Abstract: Recent events have rendered the politics and governance of the American presidency a source of scorn and derision. While the nation seeks to come to terms with problems of the most serious magnitude in domestic and foreign affairs, the incumbent of the nation's highest office is crippled by a byzantine arms scandal. Moreover, the candidacy of the opposition's "front-runner" for the 1988 presidential nomination has been derailed by a scandal sufficiently salacious to displace as the focus of the media's attention the first week of congressional hearings that are investigating the Iran-Contra affair.

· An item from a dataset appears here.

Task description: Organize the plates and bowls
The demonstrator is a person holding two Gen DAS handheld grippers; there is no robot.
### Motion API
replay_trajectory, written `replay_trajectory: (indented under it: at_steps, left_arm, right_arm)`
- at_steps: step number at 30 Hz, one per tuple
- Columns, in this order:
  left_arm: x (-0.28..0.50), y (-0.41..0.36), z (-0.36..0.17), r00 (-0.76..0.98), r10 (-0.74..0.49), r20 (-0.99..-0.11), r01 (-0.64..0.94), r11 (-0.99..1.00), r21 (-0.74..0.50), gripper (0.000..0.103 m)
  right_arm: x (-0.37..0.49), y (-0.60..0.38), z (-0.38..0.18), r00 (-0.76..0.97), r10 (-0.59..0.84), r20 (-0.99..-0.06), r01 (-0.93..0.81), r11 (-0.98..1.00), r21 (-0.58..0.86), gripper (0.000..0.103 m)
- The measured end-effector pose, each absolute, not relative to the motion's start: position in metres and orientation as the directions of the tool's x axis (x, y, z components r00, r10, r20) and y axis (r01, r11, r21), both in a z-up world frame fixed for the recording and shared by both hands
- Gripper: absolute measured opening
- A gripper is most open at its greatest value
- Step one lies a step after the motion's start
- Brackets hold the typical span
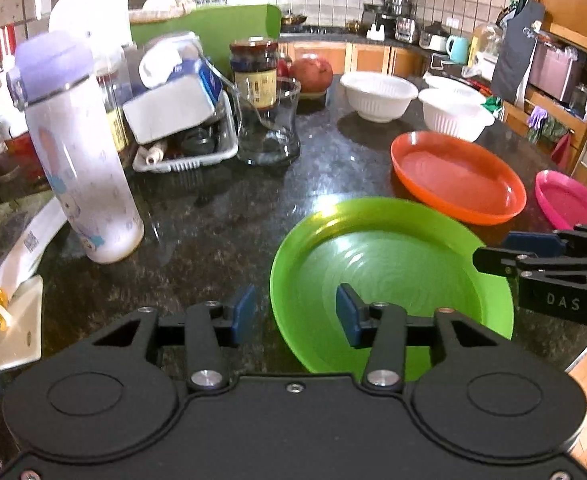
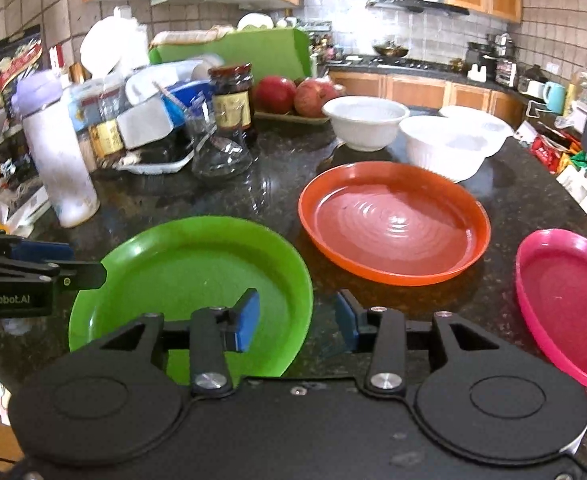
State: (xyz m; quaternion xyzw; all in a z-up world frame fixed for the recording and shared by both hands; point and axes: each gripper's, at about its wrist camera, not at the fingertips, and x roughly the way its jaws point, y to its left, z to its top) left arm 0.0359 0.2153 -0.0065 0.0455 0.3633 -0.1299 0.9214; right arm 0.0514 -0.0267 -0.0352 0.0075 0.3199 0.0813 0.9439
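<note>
Left gripper [image 1: 295, 314] hangs low over the counter [image 1: 221, 216], jaws part-way apart w/ nothing between the pads; they straddle the near-left rim of the green plate [image 1: 393, 264], one pad outside it, one over the plate's floor. Right gripper [image 2: 297, 316] is likewise half open and empty, its left pad over the green plate's right side, its right pad over bare counter.

Layout, L to R: bottle [image 1: 81, 152] and the cluttered tray [image 1: 181, 148] (both well apart from the plates); green plate nearest; orange plate [image 2: 393, 220] just beyond it; pink plate [image 2: 569, 304] at far right, close to the counter edge; three white bowls [image 2: 365, 120] behind the orange plate, unstacked.

Risks (judged, not seen):
- Both grippers crowd one plate; if each shuts on an opposite rim, the thin plastic may flex or tip.
- A shallow bite on the sloped rim could let the plate slip and skid on the glossy stone.
- The pink plate lies near the edge; a sideways nudge from the right gripper could send it off.
- A wide leftward swing could topple the bottle, esp. as it is tall and narrow.

Pose: both grippers angle downward and forward, roughly side by side, fingertips near plate height; neither pad visibly presses on anything.
</note>
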Motion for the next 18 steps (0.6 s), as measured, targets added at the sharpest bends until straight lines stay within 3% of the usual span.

TL;DR: The controversy surrounding Bork came as no surprise, as court appointments at all levels by the Reagan administration have demonstrated what some call an "ideological litmus test" to determine the fitness of candidates for the bench as discussed by the authors.
Abstract: When President Reagan announced on July 1 his nomination of Judge Robert Bork of the U.S. Court of Appeals to replace Justice Lewis Powell on the Supreme Court, the quick response from a wide array of interest groups, senators, and administration officials signaled that the confirmation would be a hard fought battle of competing ideologies. The controversy surrounding Bork came as no surprise, as court appointments at all levels by the Reagan administration have demonstrated what some call an "ideological litmus test" to determine the fitness of candidates for the bench. In fact, the administration has made it very clear that it wants to leave office with the legacy of a strong, conservative federal judiciary (over 40% of whom will have been Reagan appointees by the end of his second term). The inclusion of Bork on
TL;DR: The authors critique the health-insurance plan proposed by Governor Michael Dukakis, and recount the uproar that followed its introduction into the Massachusetts legislature this past fall.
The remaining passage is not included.